Clandestini al lavoro nelle vigne: prime 5 condanne ad Asti

Con il rito abbreviato (che concede lo “sconto” di un terzo della pena) sono stati condannati in Tribunale ad Asti 5 dei 62 imputati a vario titolo di favoreggiamento dell’immigrazione clandestina e possesso di documenti di identità falsi. Il processo si rifà all’operazione “Macedonia” condotta dai carabinieri sulle colline delle Langhe e del Monferrato nel giugno scorso con 35 arresti e 171 denunce. Questa prima sentenza ha riguardato 4 macedoni e una rumena tutti residenti ad Alba, età tra i 30 e i 53 anni. Si tratta di Perica Stojanovski (5 anni e 8 mesi), Todorcho Zashev (3 anni e 8 mesi), Zoranco Sarafimov (3 anni e 2 mesi), Mariana Malacu (3 anni e 1 mese ) e Pavle Velkov (2 anni e 8 mesi). La Malacu è convivente di Stojanovski. Per gli altri accusati è stato disposto il rinvio a giudizio che riguarda anche due albesi i quali avrebbero affittato casa a stranieri privi di permesso di soggiorno.

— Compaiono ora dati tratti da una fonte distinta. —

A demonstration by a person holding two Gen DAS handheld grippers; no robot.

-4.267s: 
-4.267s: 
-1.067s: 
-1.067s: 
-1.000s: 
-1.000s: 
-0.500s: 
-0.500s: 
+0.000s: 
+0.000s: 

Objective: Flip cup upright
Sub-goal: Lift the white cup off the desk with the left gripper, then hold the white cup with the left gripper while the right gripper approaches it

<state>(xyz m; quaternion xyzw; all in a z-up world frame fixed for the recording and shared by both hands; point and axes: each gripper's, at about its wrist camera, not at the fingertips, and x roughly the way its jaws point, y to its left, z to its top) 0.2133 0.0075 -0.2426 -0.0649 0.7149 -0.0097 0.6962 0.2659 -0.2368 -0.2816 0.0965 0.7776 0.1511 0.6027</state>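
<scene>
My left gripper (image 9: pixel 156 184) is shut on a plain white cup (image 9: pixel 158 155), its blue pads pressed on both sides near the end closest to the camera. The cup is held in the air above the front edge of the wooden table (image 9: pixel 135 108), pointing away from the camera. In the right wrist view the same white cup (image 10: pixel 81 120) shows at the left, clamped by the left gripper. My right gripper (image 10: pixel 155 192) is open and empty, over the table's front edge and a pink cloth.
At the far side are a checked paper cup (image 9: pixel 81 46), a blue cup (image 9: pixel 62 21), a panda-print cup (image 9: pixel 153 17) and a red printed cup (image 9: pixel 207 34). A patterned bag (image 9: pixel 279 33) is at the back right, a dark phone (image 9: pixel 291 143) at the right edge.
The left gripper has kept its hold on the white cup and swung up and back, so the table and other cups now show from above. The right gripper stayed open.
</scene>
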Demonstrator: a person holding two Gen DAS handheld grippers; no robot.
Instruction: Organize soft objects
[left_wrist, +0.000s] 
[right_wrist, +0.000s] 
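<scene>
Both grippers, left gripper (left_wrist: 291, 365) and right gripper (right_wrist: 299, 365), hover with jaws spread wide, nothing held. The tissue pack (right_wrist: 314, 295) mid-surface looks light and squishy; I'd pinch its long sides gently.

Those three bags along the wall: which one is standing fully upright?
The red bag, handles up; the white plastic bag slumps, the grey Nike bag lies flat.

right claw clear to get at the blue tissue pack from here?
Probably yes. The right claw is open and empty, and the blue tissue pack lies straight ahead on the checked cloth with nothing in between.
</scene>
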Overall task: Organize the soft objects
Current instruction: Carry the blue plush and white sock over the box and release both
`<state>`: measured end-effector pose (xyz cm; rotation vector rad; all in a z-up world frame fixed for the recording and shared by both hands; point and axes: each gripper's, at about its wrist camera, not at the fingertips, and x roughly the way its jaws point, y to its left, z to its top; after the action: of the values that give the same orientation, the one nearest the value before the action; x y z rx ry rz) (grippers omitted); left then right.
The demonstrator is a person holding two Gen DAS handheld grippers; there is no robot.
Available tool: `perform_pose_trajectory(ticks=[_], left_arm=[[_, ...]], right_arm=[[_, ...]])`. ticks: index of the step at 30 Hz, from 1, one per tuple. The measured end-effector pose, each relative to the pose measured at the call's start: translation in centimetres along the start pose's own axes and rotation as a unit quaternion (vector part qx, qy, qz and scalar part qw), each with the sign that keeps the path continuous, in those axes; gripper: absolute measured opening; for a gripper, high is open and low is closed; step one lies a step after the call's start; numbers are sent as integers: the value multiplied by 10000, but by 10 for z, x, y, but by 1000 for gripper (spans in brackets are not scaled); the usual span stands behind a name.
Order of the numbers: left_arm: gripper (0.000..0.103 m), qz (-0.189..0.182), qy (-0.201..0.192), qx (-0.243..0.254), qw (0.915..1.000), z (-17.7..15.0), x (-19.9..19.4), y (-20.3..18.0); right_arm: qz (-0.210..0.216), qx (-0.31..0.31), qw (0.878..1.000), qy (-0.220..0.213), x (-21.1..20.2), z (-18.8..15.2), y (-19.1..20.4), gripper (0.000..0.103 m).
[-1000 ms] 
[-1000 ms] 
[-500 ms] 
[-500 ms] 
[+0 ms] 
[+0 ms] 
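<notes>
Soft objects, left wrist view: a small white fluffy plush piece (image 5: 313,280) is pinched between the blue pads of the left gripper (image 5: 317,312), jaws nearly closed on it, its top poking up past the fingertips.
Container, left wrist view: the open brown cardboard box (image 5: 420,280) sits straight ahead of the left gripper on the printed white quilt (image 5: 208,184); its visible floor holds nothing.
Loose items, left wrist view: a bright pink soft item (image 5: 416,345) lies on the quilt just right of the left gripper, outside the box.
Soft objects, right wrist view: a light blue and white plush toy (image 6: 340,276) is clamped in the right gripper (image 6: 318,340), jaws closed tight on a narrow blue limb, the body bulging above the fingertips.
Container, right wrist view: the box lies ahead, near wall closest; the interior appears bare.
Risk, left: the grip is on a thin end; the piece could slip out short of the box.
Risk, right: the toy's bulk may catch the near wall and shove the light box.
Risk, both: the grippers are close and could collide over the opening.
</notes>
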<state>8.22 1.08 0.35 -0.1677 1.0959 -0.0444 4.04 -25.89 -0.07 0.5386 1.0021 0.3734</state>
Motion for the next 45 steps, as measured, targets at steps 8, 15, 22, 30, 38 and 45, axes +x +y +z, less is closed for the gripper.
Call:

I documenti falsi erano carte d’identità della Bulgaria: così i clandestini, in realtà di nazionalità macedone, aggiravano le normative dell’Unione europea per essere avviati, da cooperative gestite sempre da immigrati dell’est Europa, al lavoro come braccianti nelle vigne.

A parte i già condannati, dei quali tre in carcere, gran parte degli accusati risultano irreperibili. La difesa di Stojanovski, Zashev, Sarafimov, Malacu e Velkov ha annunciato Appello: i legali ammettono l’assunzione di irregolari nelle coop di cui erano responsabili i loro assistiti, ma nessun ruolo nell’ingresso in Italia della manodopera irregolare.